◆ Description of the task
Show, from the records below, all lines that contain the word "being".

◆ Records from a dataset
================================

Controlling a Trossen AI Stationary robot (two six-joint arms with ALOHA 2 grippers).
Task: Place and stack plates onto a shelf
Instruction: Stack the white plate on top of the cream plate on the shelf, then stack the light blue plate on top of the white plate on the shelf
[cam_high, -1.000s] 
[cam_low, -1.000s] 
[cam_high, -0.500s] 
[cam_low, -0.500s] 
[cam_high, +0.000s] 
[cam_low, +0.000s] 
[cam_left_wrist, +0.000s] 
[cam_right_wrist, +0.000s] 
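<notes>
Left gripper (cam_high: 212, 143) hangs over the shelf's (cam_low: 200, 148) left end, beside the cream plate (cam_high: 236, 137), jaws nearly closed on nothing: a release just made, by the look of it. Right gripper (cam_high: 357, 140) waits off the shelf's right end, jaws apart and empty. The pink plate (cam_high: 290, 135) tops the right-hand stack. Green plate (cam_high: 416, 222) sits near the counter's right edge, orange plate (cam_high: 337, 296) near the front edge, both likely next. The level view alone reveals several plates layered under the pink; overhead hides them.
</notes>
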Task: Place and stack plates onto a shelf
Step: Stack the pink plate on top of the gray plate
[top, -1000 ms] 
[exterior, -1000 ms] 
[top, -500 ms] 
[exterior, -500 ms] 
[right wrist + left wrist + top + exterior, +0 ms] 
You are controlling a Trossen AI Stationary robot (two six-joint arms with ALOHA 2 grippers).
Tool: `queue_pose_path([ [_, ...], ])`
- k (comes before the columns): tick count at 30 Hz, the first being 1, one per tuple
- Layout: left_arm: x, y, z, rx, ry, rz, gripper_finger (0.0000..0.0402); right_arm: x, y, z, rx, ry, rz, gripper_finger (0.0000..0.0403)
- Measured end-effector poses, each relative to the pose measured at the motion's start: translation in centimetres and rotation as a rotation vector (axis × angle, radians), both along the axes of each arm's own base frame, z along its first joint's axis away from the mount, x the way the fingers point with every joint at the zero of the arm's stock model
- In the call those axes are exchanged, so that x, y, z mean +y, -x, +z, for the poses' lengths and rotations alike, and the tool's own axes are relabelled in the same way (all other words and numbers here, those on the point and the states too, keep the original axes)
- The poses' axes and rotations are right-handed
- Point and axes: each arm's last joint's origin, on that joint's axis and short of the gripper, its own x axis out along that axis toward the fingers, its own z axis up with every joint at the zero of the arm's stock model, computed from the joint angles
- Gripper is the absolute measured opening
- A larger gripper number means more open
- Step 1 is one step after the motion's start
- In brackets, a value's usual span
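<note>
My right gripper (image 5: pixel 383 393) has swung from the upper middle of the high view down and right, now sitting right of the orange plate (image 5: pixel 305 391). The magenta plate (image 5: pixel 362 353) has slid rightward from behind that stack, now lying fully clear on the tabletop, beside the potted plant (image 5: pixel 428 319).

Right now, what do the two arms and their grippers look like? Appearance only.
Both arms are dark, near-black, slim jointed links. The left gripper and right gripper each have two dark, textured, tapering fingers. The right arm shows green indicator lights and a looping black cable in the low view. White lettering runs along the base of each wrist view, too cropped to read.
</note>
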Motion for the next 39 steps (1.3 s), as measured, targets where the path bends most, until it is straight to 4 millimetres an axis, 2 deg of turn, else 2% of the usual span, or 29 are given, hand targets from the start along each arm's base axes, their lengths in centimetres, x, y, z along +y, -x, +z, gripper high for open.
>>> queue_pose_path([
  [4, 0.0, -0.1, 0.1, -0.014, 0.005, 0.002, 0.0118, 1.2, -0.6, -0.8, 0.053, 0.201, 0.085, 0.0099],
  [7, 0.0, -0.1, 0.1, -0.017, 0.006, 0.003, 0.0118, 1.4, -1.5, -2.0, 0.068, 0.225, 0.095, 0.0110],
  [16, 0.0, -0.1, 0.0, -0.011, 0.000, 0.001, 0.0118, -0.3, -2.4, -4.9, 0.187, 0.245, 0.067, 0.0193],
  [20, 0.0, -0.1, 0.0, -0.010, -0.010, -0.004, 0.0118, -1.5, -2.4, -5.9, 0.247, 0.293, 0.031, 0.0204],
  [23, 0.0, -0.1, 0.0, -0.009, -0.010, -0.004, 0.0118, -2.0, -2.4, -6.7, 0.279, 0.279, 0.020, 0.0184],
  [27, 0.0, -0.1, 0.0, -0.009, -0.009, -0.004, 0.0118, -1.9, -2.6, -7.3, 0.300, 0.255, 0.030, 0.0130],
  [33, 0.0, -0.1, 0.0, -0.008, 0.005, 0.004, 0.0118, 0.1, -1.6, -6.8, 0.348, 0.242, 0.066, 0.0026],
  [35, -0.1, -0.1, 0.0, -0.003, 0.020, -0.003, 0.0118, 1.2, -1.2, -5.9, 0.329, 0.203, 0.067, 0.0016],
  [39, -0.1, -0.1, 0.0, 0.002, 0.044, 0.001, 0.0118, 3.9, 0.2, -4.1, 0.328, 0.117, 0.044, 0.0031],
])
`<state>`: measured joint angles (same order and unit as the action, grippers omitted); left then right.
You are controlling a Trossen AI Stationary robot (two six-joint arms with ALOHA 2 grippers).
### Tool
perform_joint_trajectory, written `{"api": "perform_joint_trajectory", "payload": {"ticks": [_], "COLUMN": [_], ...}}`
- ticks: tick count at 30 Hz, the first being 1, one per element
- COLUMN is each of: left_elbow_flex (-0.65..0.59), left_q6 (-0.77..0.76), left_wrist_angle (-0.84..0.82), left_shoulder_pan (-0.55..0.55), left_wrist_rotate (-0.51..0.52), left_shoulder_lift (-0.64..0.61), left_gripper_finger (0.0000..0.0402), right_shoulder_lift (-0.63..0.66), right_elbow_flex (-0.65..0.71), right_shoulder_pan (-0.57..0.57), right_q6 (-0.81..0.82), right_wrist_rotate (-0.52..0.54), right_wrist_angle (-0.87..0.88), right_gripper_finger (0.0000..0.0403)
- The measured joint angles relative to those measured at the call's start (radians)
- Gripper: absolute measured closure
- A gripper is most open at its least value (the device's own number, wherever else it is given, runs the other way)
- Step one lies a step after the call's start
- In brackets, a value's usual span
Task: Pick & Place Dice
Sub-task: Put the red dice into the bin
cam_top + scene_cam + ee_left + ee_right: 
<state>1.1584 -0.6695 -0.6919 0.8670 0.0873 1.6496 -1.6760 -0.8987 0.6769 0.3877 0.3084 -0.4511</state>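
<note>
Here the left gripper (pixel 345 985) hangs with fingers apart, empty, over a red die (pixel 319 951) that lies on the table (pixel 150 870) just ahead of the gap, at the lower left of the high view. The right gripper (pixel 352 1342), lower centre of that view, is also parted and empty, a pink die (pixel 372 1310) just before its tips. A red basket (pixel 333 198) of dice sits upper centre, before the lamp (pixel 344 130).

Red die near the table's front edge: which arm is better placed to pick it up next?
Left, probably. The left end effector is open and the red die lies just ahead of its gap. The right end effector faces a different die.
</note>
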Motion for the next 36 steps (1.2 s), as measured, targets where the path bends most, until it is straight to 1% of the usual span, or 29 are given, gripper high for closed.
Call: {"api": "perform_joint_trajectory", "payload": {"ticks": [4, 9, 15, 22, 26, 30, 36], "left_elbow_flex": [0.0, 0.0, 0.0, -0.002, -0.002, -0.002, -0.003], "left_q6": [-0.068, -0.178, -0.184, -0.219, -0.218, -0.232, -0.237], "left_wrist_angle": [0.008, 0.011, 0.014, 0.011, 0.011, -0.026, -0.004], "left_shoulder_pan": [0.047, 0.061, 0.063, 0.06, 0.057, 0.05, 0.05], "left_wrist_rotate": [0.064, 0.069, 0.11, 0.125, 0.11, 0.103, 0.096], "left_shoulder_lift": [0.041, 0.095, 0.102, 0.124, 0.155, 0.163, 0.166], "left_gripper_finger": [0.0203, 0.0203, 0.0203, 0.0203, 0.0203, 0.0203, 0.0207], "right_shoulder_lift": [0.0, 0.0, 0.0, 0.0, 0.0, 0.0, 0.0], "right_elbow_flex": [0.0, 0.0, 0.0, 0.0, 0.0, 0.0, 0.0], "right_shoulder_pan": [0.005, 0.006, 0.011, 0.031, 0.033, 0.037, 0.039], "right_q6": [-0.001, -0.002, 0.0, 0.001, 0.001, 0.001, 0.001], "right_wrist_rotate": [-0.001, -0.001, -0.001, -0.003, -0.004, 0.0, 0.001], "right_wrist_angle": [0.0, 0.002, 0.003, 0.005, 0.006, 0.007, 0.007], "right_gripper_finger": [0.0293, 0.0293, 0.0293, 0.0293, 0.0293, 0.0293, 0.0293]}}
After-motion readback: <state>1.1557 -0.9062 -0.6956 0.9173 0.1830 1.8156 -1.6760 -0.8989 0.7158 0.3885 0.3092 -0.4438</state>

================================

◆ Exercise result
- k (comes before the columns): tick count at 30 Hz, the first being 1, one per tuple
- ticks: tick count at 30 Hz, the first being 1, one per element

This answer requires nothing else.